NLRB responds to CEI on government ‘encouraging’ unionization
The National Labor Relations Board recently issued a rulemaking that included a direct rebuttal to an argument made by the Competitive Enterprise Institute regarding the National Labor Relations Act itself. CEI had challenged the claim by the board and by unions that the NLRA makes it federal policy to promote unionization. The NLRA felt compelled to try to refute the argument.
Spoiler: The NLRB didn’t do a very good job refuting it.
CEI’s argument is that the NLRA only encourages collective bargaining in cases when the economy faces serious obstructions that only collective bargaining can resolve and otherwise leaves it up to the individual worker whether they wish to join a union. This is borne out by numerous comments the author of the law, the late Sen. Robert Wagner (D-NY), made during Senate debate over it in 1935.
CEI made the claim in a letter commenting on a rulemaking for the “joint employer” statute. The board responded in a footnote to the rule, specifically footnote #301.
The NLRB does not claim that the sections of the NLRA cited by CEI are misinterpreted or taken out of context. That’s a pretty big concession. Rather, it argues that CEI’s position is refuted in other sections of the law: “We find support for the broader view of the Act’s purposes in Sec. 7, 8, and 9 of the Act.” Let’s address these claims one-by-one.
Section 7 of the NLRA covers “Rights of Employees.” The board argues the mandate to encourage collective bargaining can be found in the part of Section 7 that describes employee rights to, quoting from the Act, “form, join, or assist labor organizations, [and] to bargain collectively through representatives of their own choosing.”

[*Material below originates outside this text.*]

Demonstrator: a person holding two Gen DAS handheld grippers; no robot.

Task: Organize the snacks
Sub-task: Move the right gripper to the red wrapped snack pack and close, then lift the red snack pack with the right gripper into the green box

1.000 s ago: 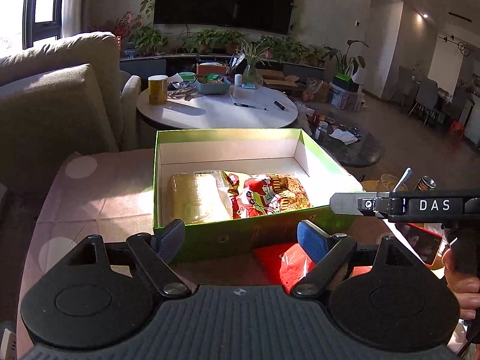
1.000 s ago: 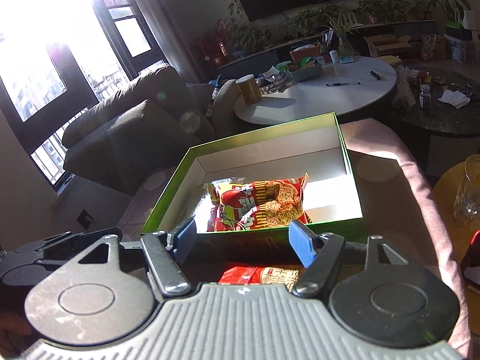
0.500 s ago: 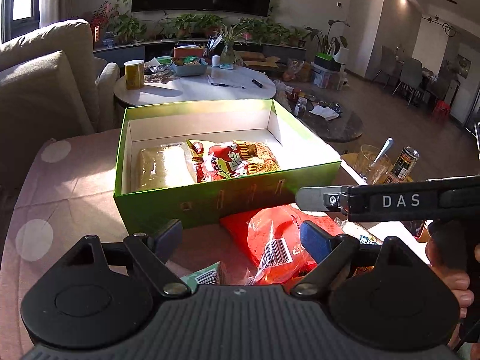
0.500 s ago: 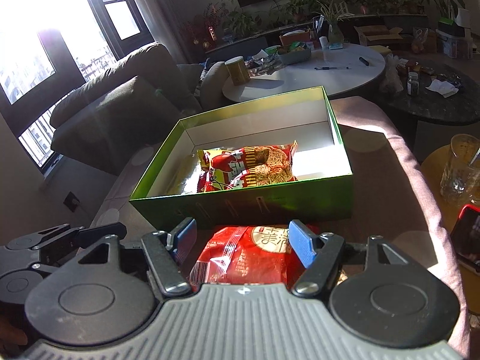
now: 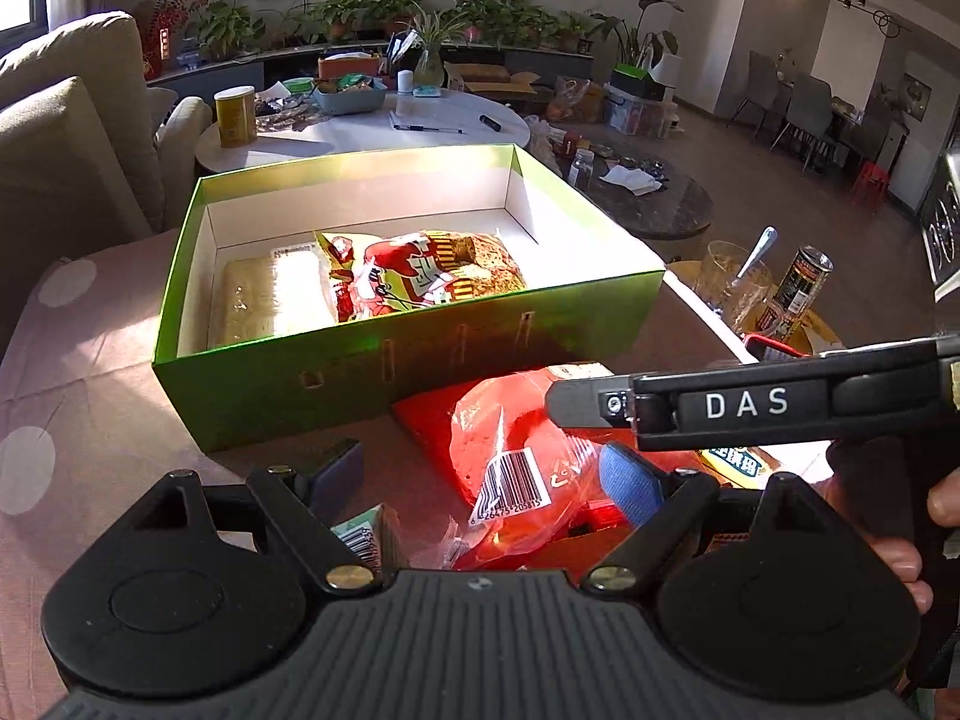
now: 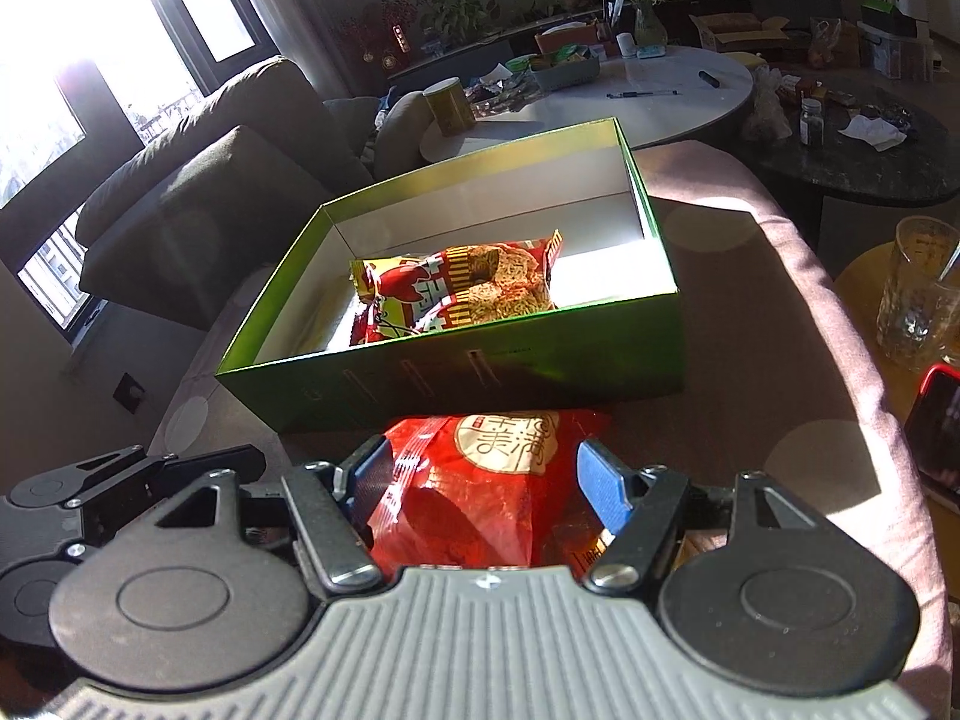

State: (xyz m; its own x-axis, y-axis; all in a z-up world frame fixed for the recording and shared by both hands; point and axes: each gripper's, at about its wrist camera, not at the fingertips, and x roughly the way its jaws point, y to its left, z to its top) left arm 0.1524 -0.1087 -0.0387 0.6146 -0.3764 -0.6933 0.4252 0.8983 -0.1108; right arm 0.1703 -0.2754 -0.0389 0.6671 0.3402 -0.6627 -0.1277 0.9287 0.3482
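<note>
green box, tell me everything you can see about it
The green box is an open, lidless rectangular carton, apparently cardboard, glossy green outside and white inside, with a row of small slot marks on its near wall. It sits flat on the pink dotted cloth. Inside lie a pale clear-wrapped packet and a red and yellow noodle bag. A red snack bag lies just outside the near wall; contact is unclear.
</note>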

Nowhere in Section 7 of the law is the word “encourage” or any variation of it or synonym for it used to describe the government’s responsibility in the matter. Instead, Section 7 explicitly says that employees, “…shall also have the right to refrain from any or all of such activities except to the extent that such right may be affected by an agreement requiring membership in a labor organization.” (Emphasis added.) Thus, the law recognizes that while collective bargaining contracts can have provisions that coerce workers into joining (state laws vary on this), it is not automatic and must be explicitly stated in the contract. Absent that, workers have an absolute “right to refrain” from joining.

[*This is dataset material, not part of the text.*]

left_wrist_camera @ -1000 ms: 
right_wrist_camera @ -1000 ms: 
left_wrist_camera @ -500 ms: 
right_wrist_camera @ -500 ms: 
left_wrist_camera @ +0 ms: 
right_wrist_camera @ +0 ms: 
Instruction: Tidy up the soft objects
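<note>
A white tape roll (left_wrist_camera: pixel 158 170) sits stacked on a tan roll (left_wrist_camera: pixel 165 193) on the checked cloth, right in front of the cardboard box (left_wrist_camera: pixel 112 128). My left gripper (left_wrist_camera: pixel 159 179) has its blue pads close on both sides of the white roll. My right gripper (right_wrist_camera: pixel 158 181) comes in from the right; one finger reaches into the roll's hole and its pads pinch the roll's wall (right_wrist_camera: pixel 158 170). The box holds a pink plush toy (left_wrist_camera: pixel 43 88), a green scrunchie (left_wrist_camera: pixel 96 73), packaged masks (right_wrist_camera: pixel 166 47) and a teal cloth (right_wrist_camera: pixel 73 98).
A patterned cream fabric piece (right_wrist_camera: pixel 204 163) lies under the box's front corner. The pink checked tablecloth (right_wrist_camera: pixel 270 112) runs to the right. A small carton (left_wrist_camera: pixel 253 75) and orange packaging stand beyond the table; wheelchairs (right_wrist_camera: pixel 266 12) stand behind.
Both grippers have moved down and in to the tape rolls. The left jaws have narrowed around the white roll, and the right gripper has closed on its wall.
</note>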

Section 8 of the NLRA covers “Unfair Labor Practices.” The board argues the mandate to encourage collective bargaining can be found in part of the section making it “an unfair labor practice for an employer to refuse to bargain collectively with representatives designated or selected by employees.”

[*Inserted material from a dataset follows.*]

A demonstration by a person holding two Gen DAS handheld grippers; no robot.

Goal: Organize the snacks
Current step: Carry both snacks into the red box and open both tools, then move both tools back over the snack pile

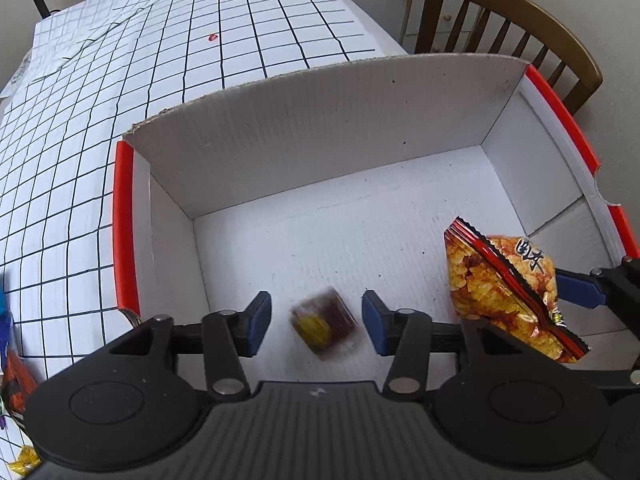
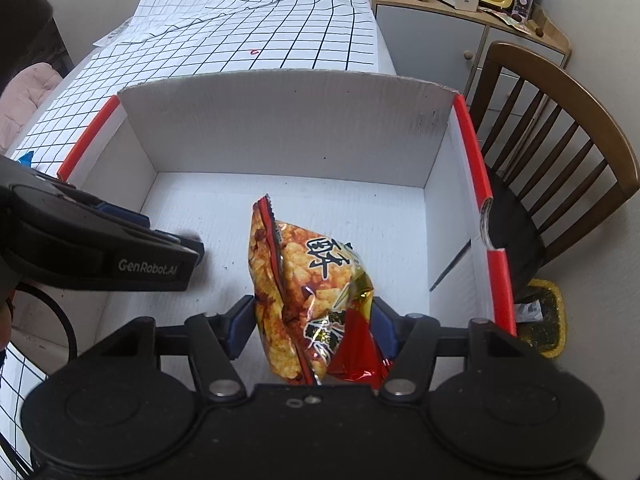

This makes no sense. In such a hypothetical “refuse to bargain” scenario, the workers have already organized and petitioned their employer for recognition. The government’s role is to uphold the rights that the workers have already sought to exercise. No encouragement of any kind is necessary because the workers are acting of their own accord.
It is an unfair labor practice under Section 8 for an employer to “encourage or discourage membership in any labor organization,” according to the Act. This may be what the NLRB was alluding to by invoking Section 8 in its response.
It does not follow, however, that the government must encourage collective bargaining to counter any hypothetical discouraging efforts by management. The government, through the NLRB, can simply sanction employers when they cross the line. Again, nowhere is the word “encourage” or any variation of it or synonym for it used to describe the government’s responsibility in the matter.
Section 9 of the NLRA covers “Representatives and Elections.” The NLRB argues that this section directs the Board “to conduct representation elections upon the filing of a petition supported by a substantial number of employees who wish to be represented for the purposes of collective bargaining.”
This argument suffers the same logical flaw as their argument for Section 8. In such cases the workers have already engaged in their rights by seeking recognition for their union and therefore any encouragement by the government is irrelevant.
Reading between the lines, the board appears to be arguing that it must encourage collective bargaining in order to ensure that workers invoke their rights under the NLRA. That, absent such encouragement, workers wouldn’t bother to form unions.
But, again, the law’s own author was on record numerous times saying that it was solely the worker’s choice to form or not form a union. Wagner said that it was a falsehood that the NLRA encouraged workers to do this. The text of the law bears this out.